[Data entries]
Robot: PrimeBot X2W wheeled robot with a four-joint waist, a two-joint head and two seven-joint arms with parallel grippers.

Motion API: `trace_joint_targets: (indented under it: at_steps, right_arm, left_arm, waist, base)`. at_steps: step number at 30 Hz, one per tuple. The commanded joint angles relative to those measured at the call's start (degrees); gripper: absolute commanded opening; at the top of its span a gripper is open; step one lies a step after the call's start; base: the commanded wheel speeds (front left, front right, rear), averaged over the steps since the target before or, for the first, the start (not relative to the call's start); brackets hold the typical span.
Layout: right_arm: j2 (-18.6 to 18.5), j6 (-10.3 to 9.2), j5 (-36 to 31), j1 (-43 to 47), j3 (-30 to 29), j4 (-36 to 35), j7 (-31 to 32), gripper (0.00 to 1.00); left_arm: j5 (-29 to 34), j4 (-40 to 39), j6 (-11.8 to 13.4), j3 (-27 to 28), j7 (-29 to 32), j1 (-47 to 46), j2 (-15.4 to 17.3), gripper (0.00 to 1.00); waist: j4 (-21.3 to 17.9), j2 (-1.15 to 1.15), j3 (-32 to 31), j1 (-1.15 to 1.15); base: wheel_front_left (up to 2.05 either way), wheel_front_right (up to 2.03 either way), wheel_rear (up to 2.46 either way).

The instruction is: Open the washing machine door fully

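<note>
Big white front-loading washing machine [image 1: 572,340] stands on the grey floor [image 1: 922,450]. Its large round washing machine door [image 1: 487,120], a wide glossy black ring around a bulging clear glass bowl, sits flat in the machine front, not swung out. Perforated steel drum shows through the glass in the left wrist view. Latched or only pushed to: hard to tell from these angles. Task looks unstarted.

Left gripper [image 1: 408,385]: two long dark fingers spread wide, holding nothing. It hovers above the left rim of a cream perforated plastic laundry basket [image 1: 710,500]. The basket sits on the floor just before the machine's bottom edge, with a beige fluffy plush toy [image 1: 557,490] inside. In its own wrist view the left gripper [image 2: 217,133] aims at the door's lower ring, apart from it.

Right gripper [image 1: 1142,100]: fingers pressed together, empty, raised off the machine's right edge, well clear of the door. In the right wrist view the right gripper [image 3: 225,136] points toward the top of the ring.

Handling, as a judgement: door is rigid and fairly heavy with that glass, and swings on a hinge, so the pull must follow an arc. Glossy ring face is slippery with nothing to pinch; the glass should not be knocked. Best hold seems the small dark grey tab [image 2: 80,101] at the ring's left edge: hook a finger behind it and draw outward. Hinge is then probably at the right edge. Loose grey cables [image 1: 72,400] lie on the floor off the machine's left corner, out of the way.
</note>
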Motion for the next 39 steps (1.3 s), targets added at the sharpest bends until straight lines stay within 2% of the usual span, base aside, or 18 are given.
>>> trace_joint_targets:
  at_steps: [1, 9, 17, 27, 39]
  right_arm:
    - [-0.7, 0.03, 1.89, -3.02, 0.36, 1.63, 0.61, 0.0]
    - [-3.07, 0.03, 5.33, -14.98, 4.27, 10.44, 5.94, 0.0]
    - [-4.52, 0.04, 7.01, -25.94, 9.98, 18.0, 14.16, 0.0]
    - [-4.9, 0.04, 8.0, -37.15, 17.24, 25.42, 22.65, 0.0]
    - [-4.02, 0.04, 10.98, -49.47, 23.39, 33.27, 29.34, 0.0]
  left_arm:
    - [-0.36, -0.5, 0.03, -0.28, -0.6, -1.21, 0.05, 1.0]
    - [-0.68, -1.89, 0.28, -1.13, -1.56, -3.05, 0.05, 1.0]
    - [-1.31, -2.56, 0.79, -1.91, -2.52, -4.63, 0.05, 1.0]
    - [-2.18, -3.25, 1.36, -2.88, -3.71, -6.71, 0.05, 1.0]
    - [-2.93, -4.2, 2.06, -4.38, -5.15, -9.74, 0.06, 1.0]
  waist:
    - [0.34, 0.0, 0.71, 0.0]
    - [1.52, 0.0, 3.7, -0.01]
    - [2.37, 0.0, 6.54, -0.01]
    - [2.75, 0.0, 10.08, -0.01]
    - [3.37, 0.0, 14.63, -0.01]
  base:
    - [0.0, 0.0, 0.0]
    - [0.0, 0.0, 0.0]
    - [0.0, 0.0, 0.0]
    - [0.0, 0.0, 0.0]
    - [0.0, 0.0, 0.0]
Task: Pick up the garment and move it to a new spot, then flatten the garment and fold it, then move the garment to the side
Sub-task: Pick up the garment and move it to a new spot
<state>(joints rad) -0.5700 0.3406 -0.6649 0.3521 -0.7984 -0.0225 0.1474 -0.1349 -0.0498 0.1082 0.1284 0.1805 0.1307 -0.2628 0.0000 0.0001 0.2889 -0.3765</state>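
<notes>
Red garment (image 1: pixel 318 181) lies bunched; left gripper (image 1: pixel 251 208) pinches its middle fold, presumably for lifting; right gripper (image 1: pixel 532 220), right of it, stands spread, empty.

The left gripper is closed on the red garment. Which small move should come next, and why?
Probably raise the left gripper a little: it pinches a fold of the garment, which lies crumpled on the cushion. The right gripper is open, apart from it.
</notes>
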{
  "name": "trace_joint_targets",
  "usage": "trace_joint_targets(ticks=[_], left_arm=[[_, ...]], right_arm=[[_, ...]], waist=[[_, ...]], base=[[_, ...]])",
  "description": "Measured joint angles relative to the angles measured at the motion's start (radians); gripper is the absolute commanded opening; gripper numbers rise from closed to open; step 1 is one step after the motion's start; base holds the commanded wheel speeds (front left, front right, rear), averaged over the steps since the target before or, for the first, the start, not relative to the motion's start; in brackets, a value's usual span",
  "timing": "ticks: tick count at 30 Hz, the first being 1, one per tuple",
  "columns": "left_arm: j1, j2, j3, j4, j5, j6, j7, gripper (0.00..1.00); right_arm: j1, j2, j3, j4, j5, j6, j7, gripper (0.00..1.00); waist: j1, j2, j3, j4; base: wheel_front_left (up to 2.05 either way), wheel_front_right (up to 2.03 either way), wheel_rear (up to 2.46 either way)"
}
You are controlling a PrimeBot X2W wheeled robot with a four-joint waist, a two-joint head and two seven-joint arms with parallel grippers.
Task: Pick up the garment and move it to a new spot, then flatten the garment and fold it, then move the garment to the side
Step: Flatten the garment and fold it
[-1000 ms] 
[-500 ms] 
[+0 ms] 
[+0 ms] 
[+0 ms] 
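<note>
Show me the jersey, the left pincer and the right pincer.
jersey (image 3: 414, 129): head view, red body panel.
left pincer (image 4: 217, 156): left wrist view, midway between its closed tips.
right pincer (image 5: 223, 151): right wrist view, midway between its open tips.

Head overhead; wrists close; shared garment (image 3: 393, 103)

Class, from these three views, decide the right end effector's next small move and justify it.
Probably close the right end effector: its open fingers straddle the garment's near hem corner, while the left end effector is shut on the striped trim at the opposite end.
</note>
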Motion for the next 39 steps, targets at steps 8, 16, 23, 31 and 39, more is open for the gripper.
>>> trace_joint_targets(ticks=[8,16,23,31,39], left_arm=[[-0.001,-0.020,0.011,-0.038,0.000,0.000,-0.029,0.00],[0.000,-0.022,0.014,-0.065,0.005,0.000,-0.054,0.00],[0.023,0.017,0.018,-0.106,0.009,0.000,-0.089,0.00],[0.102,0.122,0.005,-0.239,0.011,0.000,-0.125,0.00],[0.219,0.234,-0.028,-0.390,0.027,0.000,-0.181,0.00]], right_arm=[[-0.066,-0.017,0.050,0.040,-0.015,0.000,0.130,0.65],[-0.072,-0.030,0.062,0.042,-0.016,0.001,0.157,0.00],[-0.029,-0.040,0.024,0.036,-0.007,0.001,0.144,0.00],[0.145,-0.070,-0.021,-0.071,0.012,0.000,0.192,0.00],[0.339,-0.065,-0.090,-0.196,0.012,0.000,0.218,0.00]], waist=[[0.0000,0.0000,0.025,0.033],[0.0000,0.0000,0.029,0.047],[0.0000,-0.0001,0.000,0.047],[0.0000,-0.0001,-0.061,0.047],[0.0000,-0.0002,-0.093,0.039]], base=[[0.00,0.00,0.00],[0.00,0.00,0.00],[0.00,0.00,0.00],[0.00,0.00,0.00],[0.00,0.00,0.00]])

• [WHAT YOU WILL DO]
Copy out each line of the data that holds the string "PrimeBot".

• [RESPONSE TO THIS TASK]
Robot: PrimeBot X2W wheeled robot with a four-joint waist, a two-joint head and two seven-joint arms with parallel grippers.
You are controlling a PrimeBot X2W wheeled robot with a four-joint waist, a two-joint head and two seven-joint arms with parallel grippers.

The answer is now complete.